§ EXERCISE DESCRIPTION: Copy out the listing that follows exactly, dropping every picture.

§ SOURCE DATA:
####
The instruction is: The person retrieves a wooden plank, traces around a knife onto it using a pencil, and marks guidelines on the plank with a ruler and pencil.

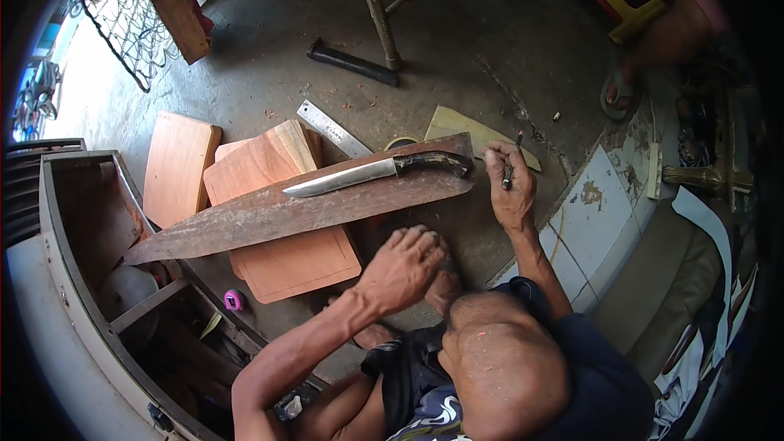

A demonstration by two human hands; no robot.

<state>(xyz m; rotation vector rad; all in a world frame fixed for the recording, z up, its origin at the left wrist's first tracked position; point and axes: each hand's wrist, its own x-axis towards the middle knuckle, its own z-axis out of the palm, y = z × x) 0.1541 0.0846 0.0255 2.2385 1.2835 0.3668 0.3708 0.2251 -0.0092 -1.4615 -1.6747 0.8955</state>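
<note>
My right hand is raised off the right end of a long, dark wooden plank, its fingers closed around a dark pencil with a reddish tip. On the plank lies a knife, its blade pointing left and its black handle to the right. My left hand is below the plank, close to my foot. Its fingers are curled, and their undersides are hidden. Several reddish wooden boards lie under and behind the plank.
A steel ruler and a pale wood piece lie behind the plank. An open-compartment cabinet stands left, near a pink tape measure. A black tool or handle lies on the floor. Another person's foot is at upper right.
</note>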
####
§ TASK RESPONSE:
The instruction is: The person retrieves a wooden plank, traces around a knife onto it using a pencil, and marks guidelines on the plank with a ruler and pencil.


A demonstration by two human hands; no robot.

<state>(xyz m; rotation vector rad; all in a world frame fixed for the recording, z up, its origin at the left wrist's first tracked position; point and axes: each hand's wrist, its own x-axis towards the middle knuckle, its own z-axis out of the palm, y = z × x) 0.1541 0.0846 0.0255 2.2385 1.2835 0.3668 0.3708 0.2251 -0.0092 -1.4615 -1.6747 0.8955</state>
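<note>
My right hand is raised off the right end of a long, dark wooden plank, its fingers closed around a dark pencil with a reddish tip. On the plank lies a knife, its blade pointing left and its black handle to the right. My left hand is below the plank, close to my foot. Its fingers are curled, and their undersides are hidden. Several reddish wooden boards lie under and behind the plank.
A steel ruler and a pale wood piece lie behind the plank. An open-compartment cabinet stands left, near a pink tape measure. A black tool or handle lies on the floor. Another person's foot is at upper right.
</note>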

Thus the exercise is complete.